Reputation: 572
I have a dataframe where I would like to first group on a particular column (ID) and then remove the outliers from a particular column (Number) based on group and then calculate the mean for each group.
library(dplyr)
id<-c("A","B","C","A","B","B")
id<-as.data.frame(id)
number <-c(5,10,2,6,1000,12)
number<-as.data.frame(number)
total<-cbind(id,number)
I tried below approach but it is not working
remove_outliers <- function(x, na.rm = TRUE, ...) {
qnt <- quantile(x, probs = c(.25, .75), na.rm = na.rm, ...)
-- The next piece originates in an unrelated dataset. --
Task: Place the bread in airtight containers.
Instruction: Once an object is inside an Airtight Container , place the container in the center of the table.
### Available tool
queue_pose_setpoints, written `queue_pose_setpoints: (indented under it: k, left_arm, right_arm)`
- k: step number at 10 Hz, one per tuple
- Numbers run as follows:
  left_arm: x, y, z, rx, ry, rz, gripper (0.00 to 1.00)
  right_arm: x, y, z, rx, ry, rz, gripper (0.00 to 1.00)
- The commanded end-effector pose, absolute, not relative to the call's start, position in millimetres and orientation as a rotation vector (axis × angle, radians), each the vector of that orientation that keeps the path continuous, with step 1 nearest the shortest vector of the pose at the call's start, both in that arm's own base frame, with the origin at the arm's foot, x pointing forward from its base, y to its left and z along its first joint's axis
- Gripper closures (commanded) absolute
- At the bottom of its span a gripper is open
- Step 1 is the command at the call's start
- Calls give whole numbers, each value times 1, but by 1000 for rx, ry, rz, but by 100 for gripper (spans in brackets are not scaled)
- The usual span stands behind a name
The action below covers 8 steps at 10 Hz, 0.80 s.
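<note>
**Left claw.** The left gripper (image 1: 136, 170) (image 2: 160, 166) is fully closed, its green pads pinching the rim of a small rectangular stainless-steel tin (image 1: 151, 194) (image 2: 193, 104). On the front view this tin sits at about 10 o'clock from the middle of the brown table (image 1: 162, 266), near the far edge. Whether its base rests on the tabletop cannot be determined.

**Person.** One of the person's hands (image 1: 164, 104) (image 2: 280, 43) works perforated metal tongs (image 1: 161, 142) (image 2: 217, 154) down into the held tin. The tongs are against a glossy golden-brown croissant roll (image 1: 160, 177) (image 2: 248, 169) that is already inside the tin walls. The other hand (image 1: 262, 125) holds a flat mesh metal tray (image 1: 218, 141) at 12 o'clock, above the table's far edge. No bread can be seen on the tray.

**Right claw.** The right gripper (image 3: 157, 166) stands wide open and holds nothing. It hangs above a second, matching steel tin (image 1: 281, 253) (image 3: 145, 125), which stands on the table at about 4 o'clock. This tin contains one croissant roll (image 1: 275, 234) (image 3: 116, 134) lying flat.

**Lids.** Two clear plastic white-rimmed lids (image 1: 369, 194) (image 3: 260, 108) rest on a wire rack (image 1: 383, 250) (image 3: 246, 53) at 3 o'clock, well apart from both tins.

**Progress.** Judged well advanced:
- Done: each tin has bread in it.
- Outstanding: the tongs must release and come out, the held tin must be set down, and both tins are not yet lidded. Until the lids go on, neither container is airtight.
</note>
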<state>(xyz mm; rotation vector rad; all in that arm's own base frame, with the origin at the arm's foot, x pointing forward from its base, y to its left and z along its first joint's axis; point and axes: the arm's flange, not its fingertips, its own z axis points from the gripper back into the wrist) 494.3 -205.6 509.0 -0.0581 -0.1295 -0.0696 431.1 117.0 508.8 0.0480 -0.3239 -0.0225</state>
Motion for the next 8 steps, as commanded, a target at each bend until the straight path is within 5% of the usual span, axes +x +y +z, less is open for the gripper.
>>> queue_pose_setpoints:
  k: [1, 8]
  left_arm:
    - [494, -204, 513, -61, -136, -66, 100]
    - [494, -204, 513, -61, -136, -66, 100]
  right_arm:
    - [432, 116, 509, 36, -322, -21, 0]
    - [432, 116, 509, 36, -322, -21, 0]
val <- 1.5 * IQR(x, na.rm = na.rm)
y <- x
y[x < (qnt[1] - val)] <- NA
y[x > (qnt[2] + val)] <- NA
y
}
df2 <- total %>%
group_by(id) %>%
mutate(mean_val = remove_outliers(number)) %>%
ungroup() %>%
filter(!is.na(mean_val))
I would appreciate if someone could help
Input and expected O/P
Upvotes: 0
Views: 763
Reputation: 389325
There are not enough observations in your B
group to treat 1000 as outlier.
See,
remove_outliers(c(5, 1000, 12))
#[1] 5 1000 12
However, if you add one more observation it treats 1000 as outlier.
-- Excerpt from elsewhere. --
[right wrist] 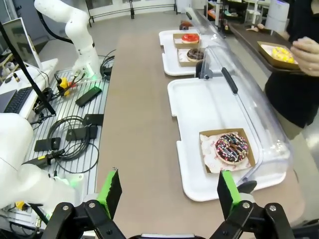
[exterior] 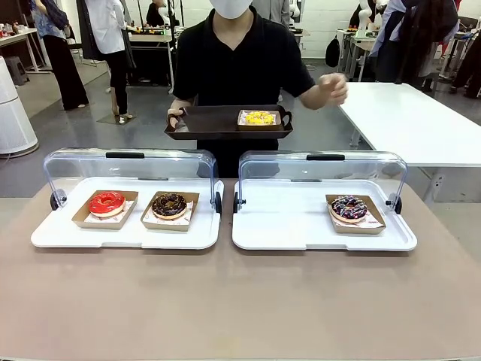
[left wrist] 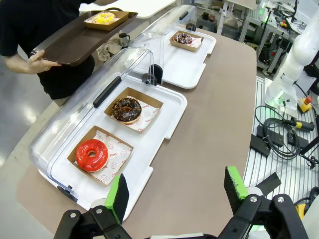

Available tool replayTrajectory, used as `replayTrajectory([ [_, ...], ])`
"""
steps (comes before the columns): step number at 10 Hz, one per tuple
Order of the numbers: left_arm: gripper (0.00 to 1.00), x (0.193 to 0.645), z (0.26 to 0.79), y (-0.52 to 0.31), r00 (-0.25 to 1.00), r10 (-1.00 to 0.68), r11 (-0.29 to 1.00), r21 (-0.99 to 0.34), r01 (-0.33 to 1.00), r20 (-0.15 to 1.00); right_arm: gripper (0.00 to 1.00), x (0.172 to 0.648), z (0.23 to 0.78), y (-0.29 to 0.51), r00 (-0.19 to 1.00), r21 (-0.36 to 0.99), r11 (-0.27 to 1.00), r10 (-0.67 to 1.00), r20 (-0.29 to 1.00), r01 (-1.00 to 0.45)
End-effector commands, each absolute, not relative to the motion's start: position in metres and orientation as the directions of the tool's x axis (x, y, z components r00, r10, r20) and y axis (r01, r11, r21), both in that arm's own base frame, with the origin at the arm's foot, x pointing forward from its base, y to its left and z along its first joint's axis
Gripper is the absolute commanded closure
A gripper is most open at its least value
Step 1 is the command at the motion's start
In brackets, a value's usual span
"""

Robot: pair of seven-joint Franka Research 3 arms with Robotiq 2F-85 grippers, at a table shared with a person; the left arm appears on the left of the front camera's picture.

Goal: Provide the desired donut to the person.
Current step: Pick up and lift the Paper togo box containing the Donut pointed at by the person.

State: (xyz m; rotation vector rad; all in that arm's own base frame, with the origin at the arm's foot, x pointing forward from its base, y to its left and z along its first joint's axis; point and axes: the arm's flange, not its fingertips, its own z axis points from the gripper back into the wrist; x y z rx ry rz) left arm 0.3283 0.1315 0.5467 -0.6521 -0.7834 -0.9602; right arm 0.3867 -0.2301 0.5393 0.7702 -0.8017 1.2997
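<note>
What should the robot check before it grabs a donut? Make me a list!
1. Left claw open and empty: ok.
2. Right claw open and empty: ok.
3. Left lid and right lid swung open, donuts uncovered: ok.
4. Bare room on the person's brown tray beside the yellow donut: ok.
5. Which one the person wants, the red donut, the chocolate donut or the sprinkled donut: cannot tell. The raised hand is blurred and shows no clear pointing.
</note>
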Motion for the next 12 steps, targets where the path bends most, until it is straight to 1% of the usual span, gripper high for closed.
replayTrajectory([
  [1,0.00,0.3283,0.5464,0.1322,0.332,-0.449,0.421,-0.132,0.897,0.830,0.00,0.3880,0.5376,-0.2278,0.109,0.054,0.124,0.502,0.858,-0.991],
  [12,0.00,0.3283,0.5464,0.1322,0.332,-0.449,0.421,-0.132,0.897,0.830,0.00,0.3880,0.5376,-0.2278,0.109,0.054,0.124,0.502,0.858,-0.991],
])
remove_outliers(c(5, 1000, 12, 6))
#[1] 5 NA 12 6
So in general something like this should give you the expected output :
library(dplyr)
total %>%
group_by(id) %>%
mutate(mean_val = remove_outliers(number)) %>%
filter(!is.na(mean_val)) %>%
mutate(mean_val = mean(mean_val)) %>%
ungroup()
Upvotes: 5